From the first line to the last, output the material exactly.

▬▬▬

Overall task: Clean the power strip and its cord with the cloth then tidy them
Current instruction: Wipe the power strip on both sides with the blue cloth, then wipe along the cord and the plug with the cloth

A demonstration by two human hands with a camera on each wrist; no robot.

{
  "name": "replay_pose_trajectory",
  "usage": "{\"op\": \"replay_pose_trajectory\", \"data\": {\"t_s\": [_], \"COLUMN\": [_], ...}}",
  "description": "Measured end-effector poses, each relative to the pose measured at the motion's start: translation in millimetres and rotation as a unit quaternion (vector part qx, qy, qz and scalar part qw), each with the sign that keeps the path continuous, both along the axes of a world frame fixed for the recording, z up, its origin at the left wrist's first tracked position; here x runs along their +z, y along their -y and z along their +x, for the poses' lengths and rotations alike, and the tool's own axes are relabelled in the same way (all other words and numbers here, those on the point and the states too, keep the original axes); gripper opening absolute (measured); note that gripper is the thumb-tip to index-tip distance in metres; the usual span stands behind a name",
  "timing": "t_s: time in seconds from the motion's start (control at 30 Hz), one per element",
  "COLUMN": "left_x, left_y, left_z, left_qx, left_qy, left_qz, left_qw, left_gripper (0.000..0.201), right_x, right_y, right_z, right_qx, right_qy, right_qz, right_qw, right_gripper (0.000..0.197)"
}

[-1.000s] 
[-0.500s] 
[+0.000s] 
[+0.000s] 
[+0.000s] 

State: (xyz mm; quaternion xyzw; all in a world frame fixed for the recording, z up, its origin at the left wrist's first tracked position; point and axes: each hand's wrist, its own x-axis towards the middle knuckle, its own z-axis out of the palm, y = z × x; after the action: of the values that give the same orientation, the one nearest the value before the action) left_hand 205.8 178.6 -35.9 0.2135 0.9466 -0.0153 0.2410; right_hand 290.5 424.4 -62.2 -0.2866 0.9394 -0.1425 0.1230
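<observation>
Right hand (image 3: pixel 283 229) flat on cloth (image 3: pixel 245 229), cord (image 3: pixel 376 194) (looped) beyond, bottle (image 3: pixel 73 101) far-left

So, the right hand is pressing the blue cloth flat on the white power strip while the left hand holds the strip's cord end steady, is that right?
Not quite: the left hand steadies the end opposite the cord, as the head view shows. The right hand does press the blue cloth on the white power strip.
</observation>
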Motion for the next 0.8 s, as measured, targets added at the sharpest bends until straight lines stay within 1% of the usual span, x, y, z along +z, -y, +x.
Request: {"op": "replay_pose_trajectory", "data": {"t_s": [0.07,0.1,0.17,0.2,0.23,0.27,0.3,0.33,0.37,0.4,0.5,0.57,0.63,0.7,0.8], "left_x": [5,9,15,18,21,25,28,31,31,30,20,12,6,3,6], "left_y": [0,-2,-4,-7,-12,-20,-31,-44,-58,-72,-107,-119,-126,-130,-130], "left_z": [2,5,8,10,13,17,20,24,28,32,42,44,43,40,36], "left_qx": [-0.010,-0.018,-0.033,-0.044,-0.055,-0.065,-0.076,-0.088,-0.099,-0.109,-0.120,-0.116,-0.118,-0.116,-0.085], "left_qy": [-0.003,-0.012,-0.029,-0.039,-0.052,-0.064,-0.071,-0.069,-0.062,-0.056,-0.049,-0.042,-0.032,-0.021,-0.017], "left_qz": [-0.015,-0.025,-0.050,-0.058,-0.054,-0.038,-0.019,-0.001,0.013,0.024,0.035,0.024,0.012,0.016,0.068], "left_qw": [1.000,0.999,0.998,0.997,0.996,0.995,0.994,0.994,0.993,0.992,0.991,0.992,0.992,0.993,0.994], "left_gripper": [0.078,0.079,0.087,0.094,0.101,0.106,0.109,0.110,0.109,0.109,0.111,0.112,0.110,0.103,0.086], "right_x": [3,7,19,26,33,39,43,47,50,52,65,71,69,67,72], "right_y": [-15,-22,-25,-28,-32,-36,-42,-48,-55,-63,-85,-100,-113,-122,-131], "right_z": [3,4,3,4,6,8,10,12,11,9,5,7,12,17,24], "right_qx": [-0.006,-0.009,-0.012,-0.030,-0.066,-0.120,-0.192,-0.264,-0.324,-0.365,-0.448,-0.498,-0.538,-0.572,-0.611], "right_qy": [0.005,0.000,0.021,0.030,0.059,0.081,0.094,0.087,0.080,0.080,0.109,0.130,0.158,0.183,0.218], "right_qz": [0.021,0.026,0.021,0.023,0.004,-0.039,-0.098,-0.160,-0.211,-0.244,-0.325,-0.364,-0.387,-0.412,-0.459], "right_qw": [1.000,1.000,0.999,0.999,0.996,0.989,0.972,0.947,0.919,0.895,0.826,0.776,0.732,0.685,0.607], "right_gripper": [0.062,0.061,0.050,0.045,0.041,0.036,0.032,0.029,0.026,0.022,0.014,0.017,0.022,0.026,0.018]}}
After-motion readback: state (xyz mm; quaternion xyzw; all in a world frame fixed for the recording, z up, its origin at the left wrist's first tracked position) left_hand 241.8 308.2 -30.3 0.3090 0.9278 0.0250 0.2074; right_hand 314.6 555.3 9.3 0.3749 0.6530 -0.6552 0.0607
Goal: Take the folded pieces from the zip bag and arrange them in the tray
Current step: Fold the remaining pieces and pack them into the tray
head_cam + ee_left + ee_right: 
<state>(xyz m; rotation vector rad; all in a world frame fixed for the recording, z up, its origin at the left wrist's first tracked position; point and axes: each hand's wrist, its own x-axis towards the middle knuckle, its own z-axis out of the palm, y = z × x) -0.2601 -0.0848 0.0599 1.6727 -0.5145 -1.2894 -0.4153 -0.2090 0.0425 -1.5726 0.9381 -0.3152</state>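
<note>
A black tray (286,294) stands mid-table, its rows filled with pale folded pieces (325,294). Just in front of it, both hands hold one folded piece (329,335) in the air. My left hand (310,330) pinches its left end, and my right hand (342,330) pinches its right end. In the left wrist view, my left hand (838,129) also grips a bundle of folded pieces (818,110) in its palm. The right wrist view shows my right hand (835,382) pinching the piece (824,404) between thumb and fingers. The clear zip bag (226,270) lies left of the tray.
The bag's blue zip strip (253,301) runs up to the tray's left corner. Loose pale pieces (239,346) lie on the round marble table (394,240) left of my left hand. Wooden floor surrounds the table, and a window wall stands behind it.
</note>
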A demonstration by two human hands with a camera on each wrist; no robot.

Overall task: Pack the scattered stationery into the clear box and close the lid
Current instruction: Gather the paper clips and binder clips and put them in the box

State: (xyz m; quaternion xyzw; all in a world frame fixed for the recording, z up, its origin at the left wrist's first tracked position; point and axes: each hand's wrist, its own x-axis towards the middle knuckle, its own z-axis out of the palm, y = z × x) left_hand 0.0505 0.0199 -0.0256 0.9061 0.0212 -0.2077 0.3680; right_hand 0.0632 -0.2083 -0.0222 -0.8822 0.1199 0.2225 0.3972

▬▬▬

Answer space.
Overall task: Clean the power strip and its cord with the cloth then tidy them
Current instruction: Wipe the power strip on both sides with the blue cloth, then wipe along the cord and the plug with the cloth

A demonstration by two human hands with a camera on each wrist; no robot.

{
  "name": "replay_pose_trajectory",
  "usage": "{\"op\": \"replay_pose_trajectory\", \"data\": {\"t_s\": [_], \"COLUMN\": [_], ...}}",
  "description": "Measured end-effector poses, each relative to the pose measured at the motion's start: translation in millimetres and rotation as a unit quaternion (vector part qx, qy, qz and scalar part qw), each with the sign that keeps the path continuous, both along the axes of a world frame fixed for the recording, z up, its origin at the left wrist's first tracked position; here x runs along their +z, y along their -y and z along their +x, for the poses' lengths and rotations alike, and the tool's own axes are relabelled in the same way (all other words and numbers here, those on the point and the states too, keep the original axes); gripper opening absolute (measured); note that gripper is the thumb-tip to index-tip distance in metres; the usual span stands behind a name",
  "timing": "t_s: time in seconds from the motion's start (control at 30 Hz), one per element",
  "COLUMN": "left_x, left_y, left_z, left_qx, left_qy, left_qz, left_qw, left_gripper (0.000..0.201), right_x, right_y, right_z, right_qx, right_qy, right_qz, right_qw, right_gripper (0.000..0.197)"
}

[-1.000s] 
[-0.500s] 
[+0.000s] 
[+0.000s] 
[+0.000s] 

State: (xyz mm; quaternion xyzw; all in a world frame fixed for the recording, z up, its origin at the left wrist's first tracked position; point and axes: each hand's wrist, its own x-axis towards the middle knuckle, its own z-axis out of the palm, y = z × x; after the action: of the values that give the same orientation, the one nearest the value before the action) left_hand 205.8 178.6 -35.9 0.2135 0.9466 -0.0153 0.2410; right_hand 290.5 424.4 -62.2 -0.2866 0.9394 -0.1425 0.1230
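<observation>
Right hand (image 3: pixel 283 229) flat on cloth (image 3: pixel 245 229), cord (image 3: pixel 376 194) (looped) beyond, bottle (image 3: pixel 73 101) far-left

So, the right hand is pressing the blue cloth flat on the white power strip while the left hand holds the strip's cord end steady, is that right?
Not quite: the left hand steadies the end opposite the cord, as the head view shows. The right hand does press the blue cloth on the white power strip.
</observation>
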Motion for the next 0.8 s, as measured, targets added at the sharpest bends until straight lines stay within 1% of the usual span, x, y, z along +z, -y, +x.
Request: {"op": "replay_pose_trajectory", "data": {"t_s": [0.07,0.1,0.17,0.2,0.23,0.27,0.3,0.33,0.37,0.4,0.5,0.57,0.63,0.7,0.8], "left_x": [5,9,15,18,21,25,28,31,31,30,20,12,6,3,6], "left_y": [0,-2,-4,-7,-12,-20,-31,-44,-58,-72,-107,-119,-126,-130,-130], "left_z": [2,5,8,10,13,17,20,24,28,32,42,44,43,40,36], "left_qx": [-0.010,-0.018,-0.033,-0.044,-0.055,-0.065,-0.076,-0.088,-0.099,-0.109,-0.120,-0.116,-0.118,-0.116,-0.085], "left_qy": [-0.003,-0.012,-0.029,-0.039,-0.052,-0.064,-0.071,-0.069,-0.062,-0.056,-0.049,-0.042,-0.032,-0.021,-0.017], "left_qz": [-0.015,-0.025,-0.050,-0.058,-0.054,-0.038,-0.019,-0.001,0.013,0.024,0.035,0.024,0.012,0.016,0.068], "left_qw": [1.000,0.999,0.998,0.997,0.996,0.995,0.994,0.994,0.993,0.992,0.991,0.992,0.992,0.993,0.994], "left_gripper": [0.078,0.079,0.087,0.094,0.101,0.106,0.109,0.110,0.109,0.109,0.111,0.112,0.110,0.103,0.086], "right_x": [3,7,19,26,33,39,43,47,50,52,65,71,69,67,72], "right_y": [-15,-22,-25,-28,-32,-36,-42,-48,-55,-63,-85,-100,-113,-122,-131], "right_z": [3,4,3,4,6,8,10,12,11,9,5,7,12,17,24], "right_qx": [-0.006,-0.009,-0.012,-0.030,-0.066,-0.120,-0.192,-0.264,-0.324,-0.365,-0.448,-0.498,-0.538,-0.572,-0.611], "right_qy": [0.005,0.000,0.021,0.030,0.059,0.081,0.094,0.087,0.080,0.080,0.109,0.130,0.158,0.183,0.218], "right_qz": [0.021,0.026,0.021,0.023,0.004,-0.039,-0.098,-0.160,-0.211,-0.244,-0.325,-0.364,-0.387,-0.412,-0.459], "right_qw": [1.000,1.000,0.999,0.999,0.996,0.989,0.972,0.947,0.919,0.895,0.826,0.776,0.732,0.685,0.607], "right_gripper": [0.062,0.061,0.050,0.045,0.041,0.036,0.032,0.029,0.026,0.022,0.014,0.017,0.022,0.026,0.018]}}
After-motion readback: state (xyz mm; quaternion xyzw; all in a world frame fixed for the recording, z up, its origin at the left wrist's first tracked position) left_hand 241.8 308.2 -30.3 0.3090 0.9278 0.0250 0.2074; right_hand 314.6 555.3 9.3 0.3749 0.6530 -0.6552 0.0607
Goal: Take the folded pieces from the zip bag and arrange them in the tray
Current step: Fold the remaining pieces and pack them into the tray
head_cam + ee_left + ee_right: 
<state>(xyz m; rotation vector rad; all in a world frame fixed for the recording, z up, its origin at the left wrist's first tracked position; point and axes: each hand's wrist, its own x-axis towards the middle knuckle, its own z-axis out of the palm, y = z × x) -0.2601 -0.0848 0.0599 1.6727 -0.5145 -1.2894 -0.4153 -0.2090 0.0425 -1.5726 0.9381 -0.3152</state>
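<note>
A black tray (286,294) stands mid-table, its rows filled with pale folded pieces (325,294). Just in front of it, both hands hold one folded piece (329,335) in the air. My left hand (310,330) pinches its left end, and my right hand (342,330) pinches its right end. In the left wrist view, my left hand (838,129) also grips a bundle of folded pieces (818,110) in its palm. The right wrist view shows my right hand (835,382) pinching the piece (824,404) between thumb and fingers. The clear zip bag (226,270) lies left of the tray.
The bag's blue zip strip (253,301) runs up to the tray's left corner. Loose pale pieces (239,346) lie on the round marble table (394,240) left of my left hand. Wooden floor surrounds the table, and a window wall stands behind it.
</note>
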A demonstration by two human hands with a camera on each wrist; no robot.

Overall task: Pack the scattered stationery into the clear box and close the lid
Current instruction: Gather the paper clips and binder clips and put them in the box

State: (xyz m; quaternion xyzw; all in a world frame fixed for the recording, z up, its origin at the left wrist's first tracked position; point and axes: each hand's wrist, its own x-axis towards the middle knuckle, its own z-axis out of the palm, y = z × x) left_hand 0.0505 0.0199 -0.0256 0.9061 0.0212 -0.2077 0.3680; right_hand 0.0632 -0.2083 -0.0222 -0.8822 0.1199 0.2225 0.3972

Output is finished, and nothing else is required.